Book Transformational Change in Community Colleges

Download or read book Transformational Change in Community Colleges written by Christine Johnson McPhail and published by Taylor & Francis. This book was released on 2023-07-03 with total page 140 pages. Available in PDF, EPUB and Kindle. Book excerpt: From the foreword by Walter G. Bumphus, President & CEO of AACC: “Becoming an Equity-Centered Higher Education Institution is a significant contribution to the on-going struggle to find practical approaches to implementing an equity agenda in higher education.” The authors had three main goals for this text: Relevance: This book is the result of many years of teaching, leading, researching, and coaching individuals and institutions about equity inside higher education. The authors place a clear emphasis on awareness and teaching skills first, but also ensure that those skills are based on practical application in the field. Practical Application: To describe and explain equity and transformational change concepts, this book provides step-by-step implementation approaches that can be used to integrate equity-centered principles into practices and policies to implement or improve equity work into the organizational culture. A Purposeful Approach: The authors defined the act of becoming an equity-centered institution in terms of a transformational change approach using Kotter’s Eight-Stage Process. Kotter’s Model and AACC’s Leadership Competencies for Community College Leaders are introduced in Chapter 1 and integrated throughout the book. This integrated framework allows practitioners to place the intersectionality of equity, transformational change, and requisite leadership competencies into the larger context of higher education. While using Kotter’s 8-Step Change Model, the authors emphasize that operations and situations inside higher educational institutions are not linear as implied in Kotter’s model. They show how the stages of change may occur at different times and different situations at different institutions, and demonstrate what leadership competencies are recommended for each stage in the change process.

Book Visions and Missions

    Book Details:
  • Author : Jay Moldenhauer-Salazar
  • Publisher :
  • Release : 1999
  • ISBN :
  • Pages : 450 pages

Download or read book Visions and Missions written by Jay Moldenhauer-Salazar and published by . This book was released on 1999 with total page 450 pages. Available in PDF, EPUB and Kindle. Book excerpt:

Book Plantation Politics and Campus Rebellions

Download or read book Plantation Politics and Campus Rebellions written by Bianca C. Williams and published by State University of New York Press. This book was released on 2021-03-01 with total page 395 pages. Available in PDF, EPUB and Kindle. Book excerpt: Plantation Politics and Campus Rebellions provides a multidisciplinary exploration of the contemporary university's entanglement with the history of slavery and settler colonialism in the United States. Inspired by more than a hundred student-led protests during the Movement for Black Lives, contributors examine how campus rebellions—and university responses to them—expose the racialized inequities at the core of higher education. Plantation politics are embedded in the everyday workings of universities—in not only the physical structures and spaces of academic institutions, but in its recruitment and attainment strategies, hiring practices, curriculum, and notions of sociality, safety, and community. The book is comprised of three sections that highlight how white supremacy shapes campus communities and classrooms; how current diversity and inclusion initiatives perpetuate inequality; and how students, staff, and faculty practice resistance in the face of institutional and legislative repression. Each chapter interrogates a connection between the academy and the plantation, exploring how Black people and their labor are viewed as simultaneously essential and disruptive to university cultures and economies. The volume is an indispensable read for students, faculty, student affairs professionals, and administrators invested in learning more about how power operates within education and imagining emancipatory futures.
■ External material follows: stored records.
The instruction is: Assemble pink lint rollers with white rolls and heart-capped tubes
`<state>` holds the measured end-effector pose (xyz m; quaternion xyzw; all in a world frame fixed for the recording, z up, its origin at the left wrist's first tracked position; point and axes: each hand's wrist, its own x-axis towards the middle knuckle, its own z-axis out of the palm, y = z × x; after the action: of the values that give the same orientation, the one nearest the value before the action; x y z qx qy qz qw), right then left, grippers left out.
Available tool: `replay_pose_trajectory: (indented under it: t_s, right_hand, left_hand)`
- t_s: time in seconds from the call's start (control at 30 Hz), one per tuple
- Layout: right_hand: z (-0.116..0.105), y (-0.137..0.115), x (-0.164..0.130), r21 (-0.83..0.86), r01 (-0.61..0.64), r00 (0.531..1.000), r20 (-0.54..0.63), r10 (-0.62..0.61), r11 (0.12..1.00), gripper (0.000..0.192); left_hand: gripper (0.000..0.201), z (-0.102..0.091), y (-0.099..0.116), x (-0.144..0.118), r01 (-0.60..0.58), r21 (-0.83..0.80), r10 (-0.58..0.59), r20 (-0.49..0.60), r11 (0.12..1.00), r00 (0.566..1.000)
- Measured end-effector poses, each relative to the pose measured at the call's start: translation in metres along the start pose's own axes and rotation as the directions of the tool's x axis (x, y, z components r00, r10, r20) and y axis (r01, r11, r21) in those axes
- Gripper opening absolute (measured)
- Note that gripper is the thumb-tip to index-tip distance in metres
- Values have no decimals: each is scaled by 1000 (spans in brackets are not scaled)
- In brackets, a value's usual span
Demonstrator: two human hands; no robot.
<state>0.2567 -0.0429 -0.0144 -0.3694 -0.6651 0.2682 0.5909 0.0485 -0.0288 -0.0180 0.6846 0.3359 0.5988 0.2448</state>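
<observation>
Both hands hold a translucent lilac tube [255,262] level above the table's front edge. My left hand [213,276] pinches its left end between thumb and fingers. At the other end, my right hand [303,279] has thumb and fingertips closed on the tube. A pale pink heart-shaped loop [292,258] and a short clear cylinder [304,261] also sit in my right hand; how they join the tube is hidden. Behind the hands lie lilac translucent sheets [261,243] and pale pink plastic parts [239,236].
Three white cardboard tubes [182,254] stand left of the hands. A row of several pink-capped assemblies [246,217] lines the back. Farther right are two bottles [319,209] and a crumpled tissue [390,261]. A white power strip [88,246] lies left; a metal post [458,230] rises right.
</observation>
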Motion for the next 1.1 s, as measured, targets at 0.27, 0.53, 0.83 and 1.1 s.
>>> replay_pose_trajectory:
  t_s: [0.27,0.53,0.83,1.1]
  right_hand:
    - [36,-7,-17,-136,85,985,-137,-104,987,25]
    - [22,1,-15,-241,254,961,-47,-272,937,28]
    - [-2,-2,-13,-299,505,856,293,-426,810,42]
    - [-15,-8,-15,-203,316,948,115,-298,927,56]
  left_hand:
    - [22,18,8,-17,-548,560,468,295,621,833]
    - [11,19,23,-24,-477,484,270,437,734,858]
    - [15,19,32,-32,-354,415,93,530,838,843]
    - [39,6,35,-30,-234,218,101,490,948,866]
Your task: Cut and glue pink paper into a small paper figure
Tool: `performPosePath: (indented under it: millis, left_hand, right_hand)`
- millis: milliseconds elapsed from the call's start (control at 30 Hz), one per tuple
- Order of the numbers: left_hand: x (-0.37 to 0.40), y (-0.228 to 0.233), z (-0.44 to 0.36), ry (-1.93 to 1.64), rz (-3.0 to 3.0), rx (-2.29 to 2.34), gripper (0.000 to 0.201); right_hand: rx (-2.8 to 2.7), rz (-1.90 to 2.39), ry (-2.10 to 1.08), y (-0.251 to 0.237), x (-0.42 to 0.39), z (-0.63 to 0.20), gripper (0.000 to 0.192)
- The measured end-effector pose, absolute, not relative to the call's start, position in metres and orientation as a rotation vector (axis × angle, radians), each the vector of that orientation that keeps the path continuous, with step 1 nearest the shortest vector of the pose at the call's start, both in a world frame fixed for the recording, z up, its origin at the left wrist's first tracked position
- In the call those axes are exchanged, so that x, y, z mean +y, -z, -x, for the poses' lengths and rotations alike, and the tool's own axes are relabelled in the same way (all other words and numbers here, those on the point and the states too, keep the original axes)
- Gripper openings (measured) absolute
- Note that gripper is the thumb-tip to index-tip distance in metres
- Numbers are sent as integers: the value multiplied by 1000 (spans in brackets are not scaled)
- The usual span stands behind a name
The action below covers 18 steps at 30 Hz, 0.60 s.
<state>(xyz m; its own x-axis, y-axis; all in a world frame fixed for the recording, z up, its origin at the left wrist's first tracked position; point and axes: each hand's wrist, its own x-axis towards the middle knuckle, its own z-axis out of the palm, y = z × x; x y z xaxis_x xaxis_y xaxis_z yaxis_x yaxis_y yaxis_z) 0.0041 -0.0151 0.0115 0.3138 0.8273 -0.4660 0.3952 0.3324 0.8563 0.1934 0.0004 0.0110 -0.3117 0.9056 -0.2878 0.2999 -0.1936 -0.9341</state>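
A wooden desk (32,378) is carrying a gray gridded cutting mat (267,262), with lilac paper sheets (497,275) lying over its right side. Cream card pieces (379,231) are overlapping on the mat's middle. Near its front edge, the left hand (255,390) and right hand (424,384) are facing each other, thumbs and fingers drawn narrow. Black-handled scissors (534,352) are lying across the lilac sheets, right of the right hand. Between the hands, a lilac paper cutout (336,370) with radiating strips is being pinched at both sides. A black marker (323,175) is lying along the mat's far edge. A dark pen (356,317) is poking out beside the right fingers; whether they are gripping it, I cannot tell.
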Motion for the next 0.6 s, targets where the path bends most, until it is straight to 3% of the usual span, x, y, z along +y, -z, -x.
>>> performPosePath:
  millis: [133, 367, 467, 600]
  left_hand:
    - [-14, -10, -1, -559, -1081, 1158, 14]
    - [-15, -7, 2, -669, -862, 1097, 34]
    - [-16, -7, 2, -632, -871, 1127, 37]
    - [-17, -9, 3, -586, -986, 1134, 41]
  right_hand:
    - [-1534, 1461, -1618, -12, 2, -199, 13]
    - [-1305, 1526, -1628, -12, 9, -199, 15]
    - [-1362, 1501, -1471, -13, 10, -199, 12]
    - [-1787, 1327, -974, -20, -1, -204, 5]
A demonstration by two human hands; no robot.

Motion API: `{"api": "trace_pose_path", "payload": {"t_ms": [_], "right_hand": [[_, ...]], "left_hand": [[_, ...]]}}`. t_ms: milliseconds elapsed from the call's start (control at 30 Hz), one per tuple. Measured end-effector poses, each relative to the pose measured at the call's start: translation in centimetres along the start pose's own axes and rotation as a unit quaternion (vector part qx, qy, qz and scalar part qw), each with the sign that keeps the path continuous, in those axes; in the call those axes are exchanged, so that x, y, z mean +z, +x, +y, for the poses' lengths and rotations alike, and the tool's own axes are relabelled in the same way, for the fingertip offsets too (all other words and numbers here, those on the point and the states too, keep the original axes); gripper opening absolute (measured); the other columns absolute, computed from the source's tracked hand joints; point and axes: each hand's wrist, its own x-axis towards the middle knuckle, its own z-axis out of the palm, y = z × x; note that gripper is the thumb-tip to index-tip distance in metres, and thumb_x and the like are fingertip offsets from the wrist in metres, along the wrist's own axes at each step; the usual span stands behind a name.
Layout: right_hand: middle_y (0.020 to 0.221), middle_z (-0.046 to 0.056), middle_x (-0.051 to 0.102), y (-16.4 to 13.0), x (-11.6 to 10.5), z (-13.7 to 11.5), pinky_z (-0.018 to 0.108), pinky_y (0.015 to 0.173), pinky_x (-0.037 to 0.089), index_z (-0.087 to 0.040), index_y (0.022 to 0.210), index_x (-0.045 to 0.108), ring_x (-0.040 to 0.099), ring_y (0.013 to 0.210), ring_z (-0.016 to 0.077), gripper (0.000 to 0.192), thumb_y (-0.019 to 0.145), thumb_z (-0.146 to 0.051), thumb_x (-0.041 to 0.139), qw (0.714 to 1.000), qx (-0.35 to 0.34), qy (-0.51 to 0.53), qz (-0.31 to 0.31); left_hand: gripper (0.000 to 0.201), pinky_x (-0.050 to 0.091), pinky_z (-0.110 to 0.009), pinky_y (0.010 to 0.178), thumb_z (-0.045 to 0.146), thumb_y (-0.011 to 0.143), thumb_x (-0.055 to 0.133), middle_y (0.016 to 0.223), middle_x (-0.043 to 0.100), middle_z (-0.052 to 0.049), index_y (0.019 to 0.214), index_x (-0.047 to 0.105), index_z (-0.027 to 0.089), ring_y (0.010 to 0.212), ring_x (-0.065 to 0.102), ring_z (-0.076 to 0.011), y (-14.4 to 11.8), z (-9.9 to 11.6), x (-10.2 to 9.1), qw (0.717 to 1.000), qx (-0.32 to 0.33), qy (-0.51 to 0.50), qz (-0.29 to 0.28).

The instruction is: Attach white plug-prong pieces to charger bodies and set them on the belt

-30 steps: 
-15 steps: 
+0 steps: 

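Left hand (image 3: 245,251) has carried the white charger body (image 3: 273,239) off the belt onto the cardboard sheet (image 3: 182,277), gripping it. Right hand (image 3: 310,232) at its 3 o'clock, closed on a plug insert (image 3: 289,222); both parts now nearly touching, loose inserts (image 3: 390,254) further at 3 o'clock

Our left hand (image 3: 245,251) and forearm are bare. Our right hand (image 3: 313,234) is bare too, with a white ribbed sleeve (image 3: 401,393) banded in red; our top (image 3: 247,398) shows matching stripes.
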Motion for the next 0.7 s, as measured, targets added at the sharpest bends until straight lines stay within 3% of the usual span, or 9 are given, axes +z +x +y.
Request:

Book Leading With Diversity  Equity and Inclusion

Download or read book Leading With Diversity Equity and Inclusion written by Joan Marques and published by Springer Nature. This book was released on 2022-06-17 with total page 491 pages. Available in PDF, EPUB and Kindle. Book excerpt: This book guides managers and leaders toward greater insight and more deliberate practices in regards to diversity, equity, and inclusion addressing leadership, operations, and the educational environments. The authors consider the qualities of awakened leadership as critical components for establishing and nurturing a diverse, equitable and inclusive work environment. The book argues that the only way destructive conflicts can be resolved on a lasting basis is through profound collaboration, which can be embedded in performance structures by questioning biases, and becoming aware of limiting mindsets and traditions, that keep parts of society subjugated. It offers a wide range of constructive approaches that lead to higher awareness, thus, better understanding and focus on stakeholders. Finally, it presents examples of diversity-engendered issues and their resolutions from around the globe.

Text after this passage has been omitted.